Cons The major drawback with precomputed interest is early payments. You’ll pay more interest if you have to pay back your loan early, which means less savings to be financially responsible. Since lenders can only use the 78-day rule on loans that are 30 months or more, you might pay more in monthly installments. If you are only eligible for a precomputed auto loan and you are not eligible for precomputed interest auto loans, your loan could be more expensive in the month.

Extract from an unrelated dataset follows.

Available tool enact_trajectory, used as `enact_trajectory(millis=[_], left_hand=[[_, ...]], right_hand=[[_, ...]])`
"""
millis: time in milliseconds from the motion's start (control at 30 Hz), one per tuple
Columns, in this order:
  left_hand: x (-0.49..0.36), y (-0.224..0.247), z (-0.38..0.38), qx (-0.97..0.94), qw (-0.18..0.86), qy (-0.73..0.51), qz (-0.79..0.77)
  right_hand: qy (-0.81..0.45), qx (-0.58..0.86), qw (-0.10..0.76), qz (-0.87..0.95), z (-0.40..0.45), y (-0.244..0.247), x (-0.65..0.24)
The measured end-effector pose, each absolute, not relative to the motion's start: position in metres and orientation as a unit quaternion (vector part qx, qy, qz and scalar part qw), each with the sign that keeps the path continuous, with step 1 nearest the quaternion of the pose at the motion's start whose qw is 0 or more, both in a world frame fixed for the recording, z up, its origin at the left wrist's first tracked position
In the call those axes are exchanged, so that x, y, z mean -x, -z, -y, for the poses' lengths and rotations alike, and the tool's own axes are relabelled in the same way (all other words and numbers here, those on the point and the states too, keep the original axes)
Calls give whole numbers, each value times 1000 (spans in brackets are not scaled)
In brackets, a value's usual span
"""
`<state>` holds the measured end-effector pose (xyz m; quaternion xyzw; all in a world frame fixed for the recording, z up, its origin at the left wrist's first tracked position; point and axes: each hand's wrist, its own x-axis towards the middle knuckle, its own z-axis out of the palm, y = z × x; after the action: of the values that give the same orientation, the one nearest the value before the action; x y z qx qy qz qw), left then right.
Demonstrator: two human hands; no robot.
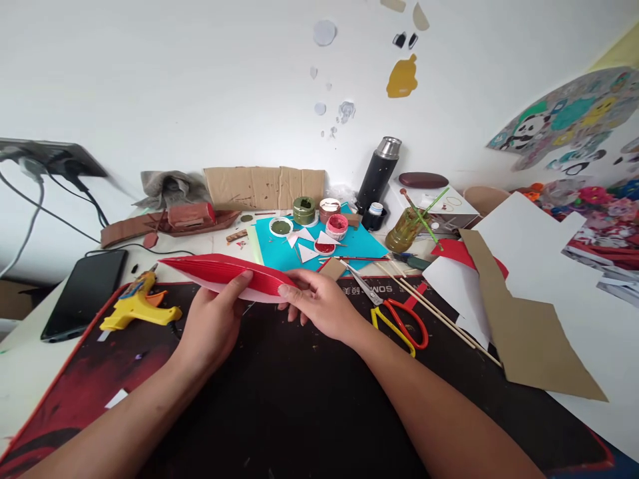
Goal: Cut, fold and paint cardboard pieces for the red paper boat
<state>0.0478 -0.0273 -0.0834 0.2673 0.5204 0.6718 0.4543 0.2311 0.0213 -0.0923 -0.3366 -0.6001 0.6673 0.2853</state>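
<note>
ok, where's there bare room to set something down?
Largest: black desk mat between the forearms, nearer than the red boat-shaped piece. Smaller: mat right of the right forearm, nearer than scissors. Crowded: blue sheet, with paint jars and white triangles.

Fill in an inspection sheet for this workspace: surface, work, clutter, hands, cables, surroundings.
Surface: black desk mat with red edging, dotted with specks.
Work: red boat-shaped piece, held up in front.
Clutter: scissors, yellow hot-glue gun, wooden sticks, paint jars, cut cardboard.
Hands: left hand and right hand both grip the piece.
Cables: plugged-in cords hang from the socket strip at left.
Surroundings: white wall with stickers; black thermos at the back.
</note>
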Motion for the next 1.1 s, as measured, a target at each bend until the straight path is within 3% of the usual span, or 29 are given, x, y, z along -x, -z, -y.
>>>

What are the reasons you should stay clear of precomputed interest car loans In general, straightforward interest rates are the best option for most borrowers. Even even if you’re not planning to pay off your loan at a later date, your situation could change. And if it does, a simple interest loan can mean you’ll pay lower overall. Because you pay more interest at the start of a precomputed auto loan and you’ll lose the savings if you pay off your loan in a timely manner. This may be just only a tiny difference, but it’s your money. The lower the amount you must pay your lender and the lower your monthly payments, the more favorable. The bottom line is that precomputed interest auto loans can be avoided however, they’re not the worst thing if you only plan to make minimum payments. However, you must locate more lenders and possibly a better rate.
Written by Personal and business finance contributor
Kellye Guinan is a freelance editor and writer with more than five years of experience in personal finances. She also works full-time as a worker at her local library which she assists her local community to gain access to information on financial literacy, among other subjects.
Edited by Rhys Subitch Edited by Auto loans editor
Rhys has been writing and editing for Bankrate from late 2021. They are dedicated to helping their readers gain the confidence to control their finances through providing precise, well-researched and well-understood information that breaks down otherwise complicated subjects into digestible pieces.